The only problem is that, currently, his worst enemy on the golf course is the guy that is staring at him every time he looks in the mirror – himself.
Scotland’s former Open and Masters Champion makes his first regular Senior Tour appearance in his homeland at the beautiful Fairmont St Andrews this week, and his hoping to be inspired back to winning ways in the Home of Golf.
Lyle got his Senior Tour season off to a brilliant start this year with victory in the ISPS Handa Senior World Championship presented by Mission Hills China, his first win since the 1992 Volvo Masters.
But since that flying start to the season, Lyle has been becoming increasingly frustrated by the mental side of the game.
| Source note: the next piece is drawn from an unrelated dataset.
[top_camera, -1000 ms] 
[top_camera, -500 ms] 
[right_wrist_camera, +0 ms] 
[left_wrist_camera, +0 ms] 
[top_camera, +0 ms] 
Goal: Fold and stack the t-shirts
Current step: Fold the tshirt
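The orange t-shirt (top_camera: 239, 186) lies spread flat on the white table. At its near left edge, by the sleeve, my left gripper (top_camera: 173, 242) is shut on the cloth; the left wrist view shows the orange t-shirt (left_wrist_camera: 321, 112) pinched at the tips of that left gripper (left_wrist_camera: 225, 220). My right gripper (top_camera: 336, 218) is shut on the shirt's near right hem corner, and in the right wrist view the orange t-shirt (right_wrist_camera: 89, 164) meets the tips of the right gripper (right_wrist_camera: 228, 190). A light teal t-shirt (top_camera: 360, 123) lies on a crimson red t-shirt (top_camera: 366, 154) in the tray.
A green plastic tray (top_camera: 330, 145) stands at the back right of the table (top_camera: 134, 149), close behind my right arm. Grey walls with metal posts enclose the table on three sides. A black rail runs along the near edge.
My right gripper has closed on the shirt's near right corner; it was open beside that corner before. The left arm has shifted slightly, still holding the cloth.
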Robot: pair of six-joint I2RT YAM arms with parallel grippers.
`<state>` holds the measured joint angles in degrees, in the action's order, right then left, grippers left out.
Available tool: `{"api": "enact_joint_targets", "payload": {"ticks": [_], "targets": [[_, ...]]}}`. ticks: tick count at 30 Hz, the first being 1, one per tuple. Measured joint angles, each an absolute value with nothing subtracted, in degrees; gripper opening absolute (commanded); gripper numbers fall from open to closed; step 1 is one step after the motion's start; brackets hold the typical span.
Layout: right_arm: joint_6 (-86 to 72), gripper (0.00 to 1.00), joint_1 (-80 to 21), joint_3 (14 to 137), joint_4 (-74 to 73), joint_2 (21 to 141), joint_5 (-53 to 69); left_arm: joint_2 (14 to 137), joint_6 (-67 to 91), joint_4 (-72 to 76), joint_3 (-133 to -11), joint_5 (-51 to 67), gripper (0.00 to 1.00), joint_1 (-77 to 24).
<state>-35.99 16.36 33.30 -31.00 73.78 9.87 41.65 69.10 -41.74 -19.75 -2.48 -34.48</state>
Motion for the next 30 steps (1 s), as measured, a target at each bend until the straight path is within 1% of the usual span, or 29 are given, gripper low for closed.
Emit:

“Frustration is my biggest enemy right now,” said Lyle. “I am not suffering from any illness or injury and I need to make sure I don’t blow myself out of the tournament in the first few hours.
“I have been working on different things but that hasn’t helped at all. In fact it’s caused more problems than it has solved.
“Then there is the mental situation when you just can’t see yourself getting round in low numbers. The mental side plays a bit part. Even if you are swinging technically sound, if you are not committed to the shot doubt creeps in and doubt on the golf course is a killer if you are not taking on shots.
“I need a period of playing reasonable golf to build confidence, but I have been playing spasmodically. But it is a crazy game and it can all turn round in a couple of hours.”
It is indeed a crazy game and Lyle has the experience and ability to seize the moment when he turns his mind around. The incentives on offer at the Cleveland Golf / Srixon Scottish Senior Open might just be enough to spark the turnaround.
“This being the national title makes it one of the bigger tournaments for me and I would love to win a few more senior tournaments,” Lyle continued.
“I have only won one and I still hope I can get a little run going because I can still win the Order of Merit of I can get a couple of big wins.”
Lyle is among the favourites this week but he knows he will face some serious competition from a field packed with quality, from defending champion Barry Lane, to course designer Sam Torrance, Ian Woosnam and, of course, the Senior Tour’s most prolific champion, Carl Mason.